• _Exercise objective_
Copy the lines below exactly. No picture goes into the copy.

_ _ _ _ _ _ _

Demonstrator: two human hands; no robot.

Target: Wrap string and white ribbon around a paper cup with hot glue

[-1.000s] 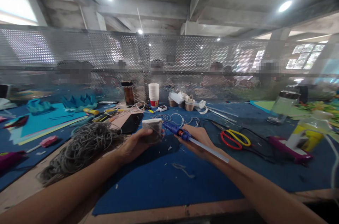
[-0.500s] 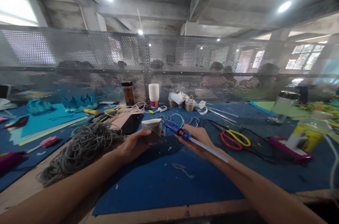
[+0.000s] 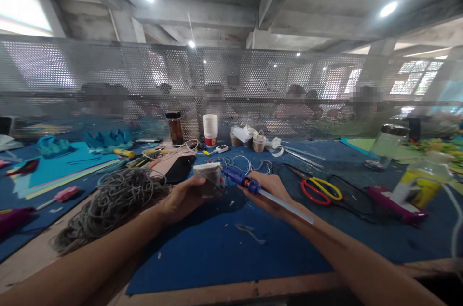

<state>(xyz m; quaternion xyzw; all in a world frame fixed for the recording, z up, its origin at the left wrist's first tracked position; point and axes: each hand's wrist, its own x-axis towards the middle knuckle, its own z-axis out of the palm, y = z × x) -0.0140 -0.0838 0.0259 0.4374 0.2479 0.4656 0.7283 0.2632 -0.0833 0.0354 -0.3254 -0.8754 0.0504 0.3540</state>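
Note:
My left hand is closed around a small paper cup, its side covered in grey and its rim white. In my right hand is a blue hot glue gun, with a long clear glue stick poking out of its back end. The nozzle points left and meets the upper right side of the cup, just under the rim; whether it touches I cannot tell. Left of my left hand lies a loose heap of grey cord. Short cord scraps rest on the blue mat.
Scissors with red and yellow handles lie right of my right hand. Farther right are a purple power strip and a glass jar. Stacked paper cups and a phone are beyond my hands. A perforated screen closes off the back.
The glue gun has shifted very slightly left, its nozzle closer to the cup's rim. The left hand and the cup stay almost in the same place.

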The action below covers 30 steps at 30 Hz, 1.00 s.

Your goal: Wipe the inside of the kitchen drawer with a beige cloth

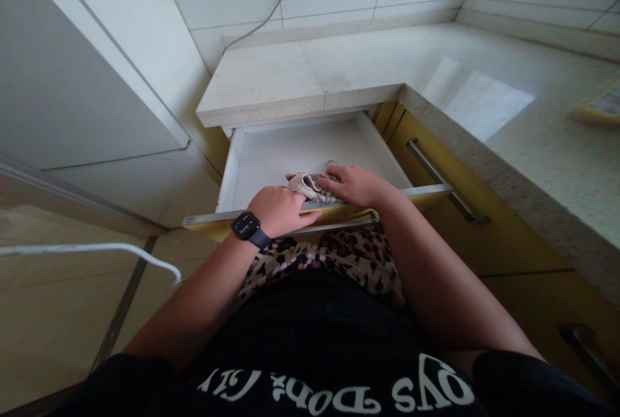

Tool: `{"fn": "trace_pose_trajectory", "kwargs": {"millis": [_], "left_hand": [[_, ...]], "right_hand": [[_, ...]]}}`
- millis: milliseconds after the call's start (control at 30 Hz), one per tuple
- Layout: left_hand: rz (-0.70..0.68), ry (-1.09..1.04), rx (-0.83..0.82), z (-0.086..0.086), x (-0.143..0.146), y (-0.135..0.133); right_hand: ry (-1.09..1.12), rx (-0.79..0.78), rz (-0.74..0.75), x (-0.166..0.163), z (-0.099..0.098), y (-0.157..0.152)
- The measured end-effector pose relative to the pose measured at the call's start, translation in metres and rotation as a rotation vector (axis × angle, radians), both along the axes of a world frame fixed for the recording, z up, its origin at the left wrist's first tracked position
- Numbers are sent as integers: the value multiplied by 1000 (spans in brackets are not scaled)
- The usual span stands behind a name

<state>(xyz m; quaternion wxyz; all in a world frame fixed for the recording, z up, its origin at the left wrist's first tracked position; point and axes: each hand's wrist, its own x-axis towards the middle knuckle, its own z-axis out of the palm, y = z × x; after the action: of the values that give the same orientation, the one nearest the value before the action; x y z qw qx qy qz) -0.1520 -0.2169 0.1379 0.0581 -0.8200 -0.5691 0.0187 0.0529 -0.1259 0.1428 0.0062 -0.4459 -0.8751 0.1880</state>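
A drawer with a white inside and a yellow front stands pulled out under the stone countertop. My right hand lies inside it near the front, fingers pressed down on a crumpled beige cloth. My left hand, with a dark watch on the wrist, rests curled over the drawer's front edge, its fingers closed around the rim beside the cloth.
A second yellow drawer front with a metal bar handle is to the right, under the L-shaped counter. A white cord hangs at the left over the tiled floor. A cable runs down the tiled wall. A yellow-edged object lies at far right.
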Motion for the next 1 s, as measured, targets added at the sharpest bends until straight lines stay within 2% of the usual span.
{"fn": "trace_pose_trajectory", "kwargs": {"millis": [1000], "left_hand": [[-22,8,30,-1,-1,0]], "right_hand": [[10,13,2,1,-2,1]]}}
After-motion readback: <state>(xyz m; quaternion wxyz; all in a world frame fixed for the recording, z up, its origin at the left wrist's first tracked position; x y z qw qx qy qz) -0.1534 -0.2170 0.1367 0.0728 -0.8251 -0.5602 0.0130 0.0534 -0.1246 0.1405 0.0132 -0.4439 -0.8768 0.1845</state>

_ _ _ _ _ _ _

• _Answer box_
Demonstrator: two human hands; no robot.

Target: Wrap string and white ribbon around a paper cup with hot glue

[-1.000s] 
[-0.500s] 
[+0.000s] 

<state>(xyz m; quaternion xyzw; all in a world frame fixed for the recording, z up, its origin at the left wrist's first tracked position; point and axes: each hand's wrist, its own x-axis towards the middle knuckle, its own z-axis out of the palm, y = z × x) -0.0140 -0.0838 0.0259 0.4374 0.2479 0.4656 0.7283 0.2632 -0.0833 0.0354 -0.3254 -0.8754 0.0504 0.3540</state>
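Note:
My left hand is closed around a small paper cup, its side covered in grey and its rim white. In my right hand is a blue hot glue gun, with a long clear glue stick poking out of its back end. The nozzle points left and meets the upper right side of the cup, just under the rim; whether it touches I cannot tell. Left of my left hand lies a loose heap of grey cord. Short cord scraps rest on the blue mat.
Scissors with red and yellow handles lie right of my right hand. Farther right are a purple power strip and a glass jar. Stacked paper cups and a phone are beyond my hands. A perforated screen closes off the back.
The glue gun has shifted very slightly left, its nozzle closer to the cup's rim. The left hand and the cup stay almost in the same place.
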
The action below covers 30 steps at 30 Hz, 1.00 s.

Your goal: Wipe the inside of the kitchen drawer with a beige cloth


Tool: `{"fn": "trace_pose_trajectory", "kwargs": {"millis": [_], "left_hand": [[_, ...]], "right_hand": [[_, ...]]}}`
- millis: milliseconds after the call's start (control at 30 Hz), one per tuple
- Layout: left_hand: rz (-0.70..0.68), ry (-1.09..1.04), rx (-0.83..0.82), z (-0.086..0.086), x (-0.143..0.146), y (-0.135..0.133); right_hand: ry (-1.09..1.12), rx (-0.79..0.78), rz (-0.74..0.75), x (-0.166..0.163), z (-0.099..0.098), y (-0.157..0.152)
- The measured end-effector pose relative to the pose measured at the call's start, translation in metres and rotation as a rotation vector (axis × angle, radians), both along the axes of a world frame fixed for the recording, z up, its origin at the left wrist's first tracked position
- Numbers are sent as integers: the value multiplied by 1000 (spans in brackets are not scaled)
- The usual span stands behind a name

<state>(xyz m; quaternion wxyz; all in a world frame fixed for the recording, z up, its origin at the left wrist's first tracked position; point and axes: each hand's wrist, its own x-axis towards the middle knuckle, its own z-axis out of the palm, y = z × x; after the action: of the values that give the same orientation, the one nearest the value before the action; x y z qw qx qy qz) -0.1520 -0.2169 0.1379 0.0581 -0.8200 -0.5691 0.0187 0.0529 -0.1259 0.1428 0.0062 -0.4459 -0.8751 0.1880</state>
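A drawer with a white inside and a yellow front stands pulled out under the stone countertop. My right hand lies inside it near the front, fingers pressed down on a crumpled beige cloth. My left hand, with a dark watch on the wrist, rests curled over the drawer's front edge, its fingers closed around the rim beside the cloth.
A second yellow drawer front with a metal bar handle is to the right, under the L-shaped counter. A white cord hangs at the left over the tiled floor. A cable runs down the tiled wall. A yellow-edged object lies at far right.
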Motion for the next 1 s, as measured, targets added at the sharpest bends until straight lines stay within 2% of the usual span.
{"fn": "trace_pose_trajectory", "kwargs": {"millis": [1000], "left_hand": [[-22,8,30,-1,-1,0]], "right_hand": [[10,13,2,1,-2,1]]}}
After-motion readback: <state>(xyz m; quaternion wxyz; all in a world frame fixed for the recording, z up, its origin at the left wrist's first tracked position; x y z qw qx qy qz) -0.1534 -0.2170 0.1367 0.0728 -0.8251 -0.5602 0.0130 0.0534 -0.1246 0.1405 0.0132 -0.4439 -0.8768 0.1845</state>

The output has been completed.